The court properly denied defendant's motion to suppress physical evidence and his statement to police. Probable cause for defendant's arrest resulted from the totality of the circumstances, most notably the fact that the police found defendant hiding under garbage in a dumpster, in very close spatial and temporal proximity to a reported crime from which the suspects had fled (see generally People v. Shulman, 6 N.Y.3d 1, 26, 809 N.Y.S.2d 485, 843 N.E.2d 125 [2005] ). Even without a description of the suspects, the only reasonable inference, from all the information known to the police, was that defendant was one of the participants (see People v. Santos, 41 A.D.3d 324, 326, 838 N.Y.S.2d 74 [1st Dept. 2007], lv denied 9 N.Y.3d 926, 844 N.Y.S.2d 181, 875 N.E.2d 900 [2007] ).
The verdict was based on legally sufficient evidence and was not against the weight of the evidence (see People v. Danielson, 9 N.Y.3d 342, 348–349, 849 N.Y.S.2d 480, 880 N.E.2d 1 [2007] ). Moreover, the evidence of defendant's guilt was overwhelming. There is no basis for disturbing the jury's credibility determinations. In addition to defendant's spontaneous and highly incriminating statement to the police, there was extensive circumstantial evidence, including cell phone evidence and conduct displaying consciousness of guilt.
The trial court providently exercised its discretion in admitting into evidence a handgun recovered near the crime scene, about 13 hours later (see e.g. People v. Sosa, 255 A.D.2d 236, 681 N.Y.S.2d 492 [1st Dept. 1998], lv denied 93 N.Y.2d 979, 695 N.Y.S.2d 65, 716 N.E.2d 1110 [1999] ).

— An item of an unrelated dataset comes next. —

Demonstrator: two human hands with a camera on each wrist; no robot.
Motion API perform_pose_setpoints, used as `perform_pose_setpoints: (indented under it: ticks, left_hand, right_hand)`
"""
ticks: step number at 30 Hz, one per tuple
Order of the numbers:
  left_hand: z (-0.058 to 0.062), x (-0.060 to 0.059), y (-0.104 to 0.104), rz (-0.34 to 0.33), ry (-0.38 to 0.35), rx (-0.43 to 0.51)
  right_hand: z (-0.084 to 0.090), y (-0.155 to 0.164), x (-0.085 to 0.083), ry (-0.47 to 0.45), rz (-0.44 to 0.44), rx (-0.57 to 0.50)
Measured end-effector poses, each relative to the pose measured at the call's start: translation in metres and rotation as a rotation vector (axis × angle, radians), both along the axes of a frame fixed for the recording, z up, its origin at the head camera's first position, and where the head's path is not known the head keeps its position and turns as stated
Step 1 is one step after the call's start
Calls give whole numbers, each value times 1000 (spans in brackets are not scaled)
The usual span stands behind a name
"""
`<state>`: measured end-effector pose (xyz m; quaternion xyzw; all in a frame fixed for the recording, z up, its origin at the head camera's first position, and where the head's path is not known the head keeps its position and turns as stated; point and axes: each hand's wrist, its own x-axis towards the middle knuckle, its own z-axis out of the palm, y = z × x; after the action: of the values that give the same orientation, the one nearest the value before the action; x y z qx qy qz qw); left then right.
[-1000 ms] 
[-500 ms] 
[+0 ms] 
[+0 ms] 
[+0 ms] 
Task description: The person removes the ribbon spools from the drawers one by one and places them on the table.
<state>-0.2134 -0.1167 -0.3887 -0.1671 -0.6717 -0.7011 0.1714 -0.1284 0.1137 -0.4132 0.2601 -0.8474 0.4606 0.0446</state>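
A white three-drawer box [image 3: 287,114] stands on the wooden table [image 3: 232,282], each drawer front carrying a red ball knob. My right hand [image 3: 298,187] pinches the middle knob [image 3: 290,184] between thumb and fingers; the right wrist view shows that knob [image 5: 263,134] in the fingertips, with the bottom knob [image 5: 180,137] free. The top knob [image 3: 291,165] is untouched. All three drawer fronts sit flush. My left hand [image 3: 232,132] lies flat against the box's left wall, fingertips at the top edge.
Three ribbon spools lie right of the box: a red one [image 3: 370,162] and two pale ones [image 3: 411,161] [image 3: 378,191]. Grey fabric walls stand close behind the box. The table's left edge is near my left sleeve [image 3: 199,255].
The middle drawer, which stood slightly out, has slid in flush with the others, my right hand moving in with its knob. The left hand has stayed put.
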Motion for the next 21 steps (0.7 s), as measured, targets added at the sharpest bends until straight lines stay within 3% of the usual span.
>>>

The pistol met the description of a weapon used in the crime, and it was found on a nearby rooftop under circumstances suggesting that one of the participants may have left it there.

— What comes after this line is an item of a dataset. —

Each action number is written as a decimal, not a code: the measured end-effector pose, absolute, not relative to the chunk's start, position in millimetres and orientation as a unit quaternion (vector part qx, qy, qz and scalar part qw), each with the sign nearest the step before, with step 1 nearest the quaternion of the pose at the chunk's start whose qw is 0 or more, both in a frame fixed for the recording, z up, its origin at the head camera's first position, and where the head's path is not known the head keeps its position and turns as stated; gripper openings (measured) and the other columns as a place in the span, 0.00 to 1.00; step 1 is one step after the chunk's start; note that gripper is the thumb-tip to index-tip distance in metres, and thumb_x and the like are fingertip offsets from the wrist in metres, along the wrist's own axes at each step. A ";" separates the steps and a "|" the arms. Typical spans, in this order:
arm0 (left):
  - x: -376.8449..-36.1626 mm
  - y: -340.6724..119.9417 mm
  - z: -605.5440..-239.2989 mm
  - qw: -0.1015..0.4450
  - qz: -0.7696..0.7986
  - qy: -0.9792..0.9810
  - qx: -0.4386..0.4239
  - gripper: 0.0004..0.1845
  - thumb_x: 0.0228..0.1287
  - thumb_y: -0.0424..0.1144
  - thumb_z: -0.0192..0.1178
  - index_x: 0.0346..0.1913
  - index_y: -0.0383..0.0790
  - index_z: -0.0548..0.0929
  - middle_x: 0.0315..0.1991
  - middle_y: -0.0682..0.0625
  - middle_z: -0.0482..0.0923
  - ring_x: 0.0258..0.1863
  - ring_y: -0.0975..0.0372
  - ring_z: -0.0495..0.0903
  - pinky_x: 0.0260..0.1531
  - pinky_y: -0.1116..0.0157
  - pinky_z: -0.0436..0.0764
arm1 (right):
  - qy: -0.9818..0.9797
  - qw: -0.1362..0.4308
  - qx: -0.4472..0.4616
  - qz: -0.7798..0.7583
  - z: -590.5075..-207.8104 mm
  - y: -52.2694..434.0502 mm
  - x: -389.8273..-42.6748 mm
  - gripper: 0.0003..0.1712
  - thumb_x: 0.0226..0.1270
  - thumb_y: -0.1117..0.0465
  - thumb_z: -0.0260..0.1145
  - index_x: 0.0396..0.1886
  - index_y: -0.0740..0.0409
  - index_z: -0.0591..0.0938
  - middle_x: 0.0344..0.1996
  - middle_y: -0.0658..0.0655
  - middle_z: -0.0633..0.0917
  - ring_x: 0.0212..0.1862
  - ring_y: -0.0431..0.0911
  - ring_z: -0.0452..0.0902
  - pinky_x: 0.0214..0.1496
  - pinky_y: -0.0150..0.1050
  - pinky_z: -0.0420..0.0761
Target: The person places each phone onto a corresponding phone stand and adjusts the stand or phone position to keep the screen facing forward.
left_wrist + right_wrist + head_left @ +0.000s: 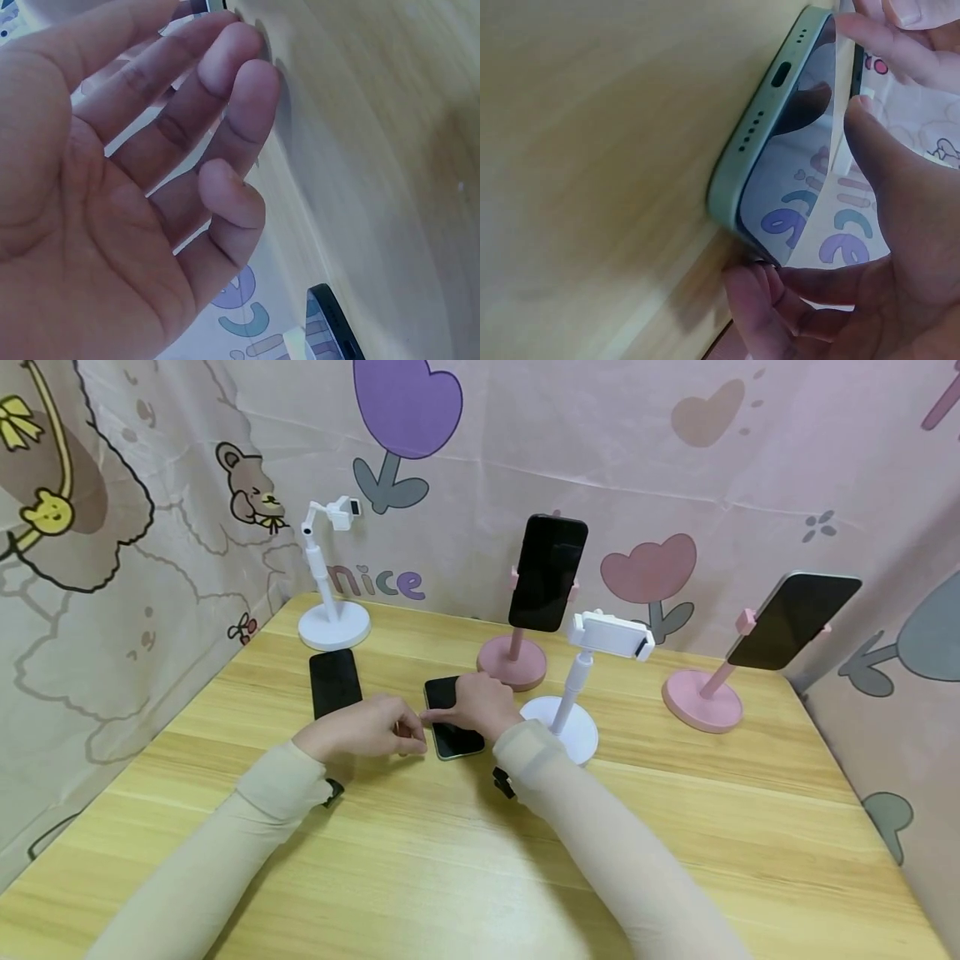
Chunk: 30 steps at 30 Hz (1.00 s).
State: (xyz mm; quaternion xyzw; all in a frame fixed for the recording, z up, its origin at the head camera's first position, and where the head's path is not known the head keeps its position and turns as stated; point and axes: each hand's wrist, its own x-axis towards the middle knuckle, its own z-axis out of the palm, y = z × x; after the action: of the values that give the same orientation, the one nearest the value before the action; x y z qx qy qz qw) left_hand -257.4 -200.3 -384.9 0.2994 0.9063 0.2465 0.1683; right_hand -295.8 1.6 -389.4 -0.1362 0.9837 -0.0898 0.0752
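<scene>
A phone with a pale green frame [739, 154] lies screen up on the wooden table, its screen mirroring the wall cloth. Over it reaches my right hand [483, 703]. The thumb stretches across toward the left long side, slightly above the screen, and bent fingers [754, 300] touch the right edge. Left of this phone is my left hand [371, 727], palm facing it, fingers loosely bent [251, 109] around nothing. Its index finger comes close to the right thumb. Beyond the left wrist lies another black phone [334, 679], partly covered by that hand.
A white stand [333, 625] with a jointed arm is at the back left. Another white stand [576, 689] is close to the right forearm. Two pink stands [512, 662] [702, 700] each hold a phone [548, 572] [795, 620]. Patterned cloth hangs behind.
</scene>
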 end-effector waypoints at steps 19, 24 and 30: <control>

The court also providently exercised its discretion in precluding the defense from cross-examining a police witness about allegations of misconduct in a civil lawsuit filed against him and other officers involved in an allegedly false arrest, and subsequently settled by the City of New York. Defendant failed to identify "specific allegations that are relevant to the credibility of the law enforcement witness" ( People v. Smith, 27 N.Y.3d 652, 662, 36 N.Y.S.3d 861, 57 N.E.3d 53 [2016] ). There was no showing of this officer's role in the underlying allegedly false arrest, other than signing a criminal complaint based on information received from a fellow officer. Defendant's constitutional claim is unpreserved and we decline to review it in the interest of justice. As an alternative holding, we also reject it on the merits (see Delaware v. Van Arsdall, 475 U.S. 673, 678–679, 106 S.Ct. 1431, 89 L.Ed.2d 674 [1986] ).
In any event, in light of the overwhelming evidence of defendant's guilt, any error in the trial court's rulings on the admission of the pistol into evidence and the limitation of defendant's cross-examination was harmless (see People v. Crimmins, 36 N.Y.2d 230, 243, 367 N.Y.S.2d 213, 326 N.E.2d 787 [1975] ).
We perceive no basis for reducing the sentence.